Distributed Deployments¶

This guide explains how waygate behaves when your application runs across multiple instances: load-balanced replicas, rolling deploys, or horizontally-scaled containers. It covers what each backend guarantees, where the boundaries are, and how to choose the right setup for your architecture.

The core question: where does state live?¶

Every request that hits waygate goes through a single chokepoint: engine.check(). The engine reads route state from the backend, evaluates it against the request, and either allows it through or raises a WaygateException. In a single-instance deployment this is straightforward. In a multi-instance deployment the question becomes: when Instance A changes the state of a route, how quickly does Instance B see that change?

The answer depends entirely on which backend you use.

Backend capability matrix¶

Capability	`MemoryBackend`	`FileBackend`	`RedisBackend`
State persistence across restarts	No	Yes	Yes
Shared state across instances	No	Shared file only	Yes
Per-route state sync (real-time)	In-process only	No	Yes — pub/sub
Global maintenance sync (real-time)	In-process only	No	Yes — pub/sub
Rate limit policy sync (real-time)	In-process only	No	Yes — pub/sub
Dashboard SSE live updates	In-process only	No — polling fallback	Yes
`subscribe()` pub/sub	`asyncio.Queue`	`NotImplementedError`	Redis pub/sub
`subscribe_global_config()`	`NotImplementedError`	`NotImplementedError`	Redis pub/sub
`subscribe_rate_limit_policy()`	`asyncio.Queue`	`NotImplementedError`	Redis pub/sub
Fail-open on backend error	Always	Always	Always
Recommended for	Dev / tests	Single-instance prod	Multi-instance prod

MemoryBackend¶

State lives in a Python dict inside the WaygateEngine object. It is never written to disk, never shared over a network, and is lost the moment the process exits.
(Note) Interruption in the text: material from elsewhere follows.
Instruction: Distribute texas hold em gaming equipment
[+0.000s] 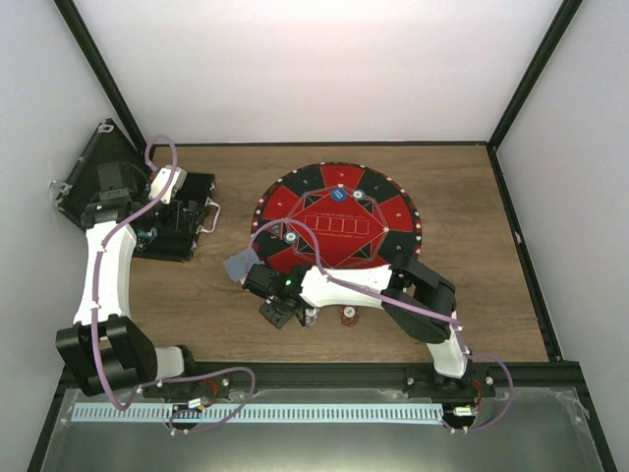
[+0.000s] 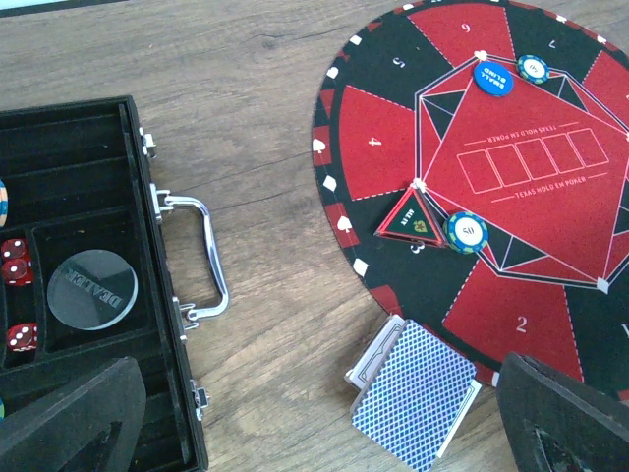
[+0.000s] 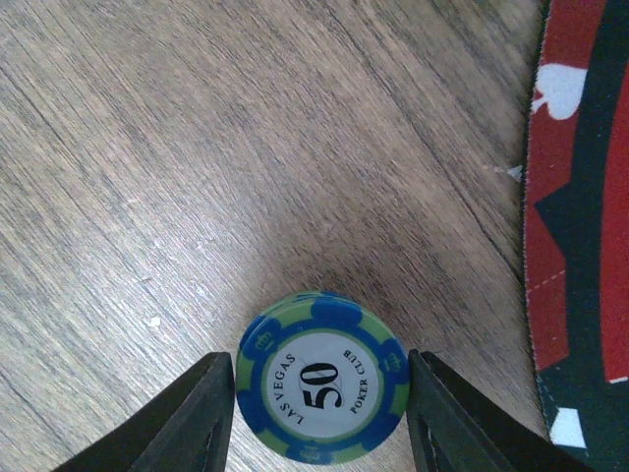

In a multi-instance deployment, each instance has its own isolated world. A waygate disable command that reaches Instance A through the admin API will disable the route on Instance A only. Instance B continues serving the route as if nothing happened.

subscribe() is implemented using asyncio.Queue. This works correctly for the in-process dashboard SSE feed, since the dashboard and the engine share the same Python process and changes are visible immediately. It provides no cross-process benefit.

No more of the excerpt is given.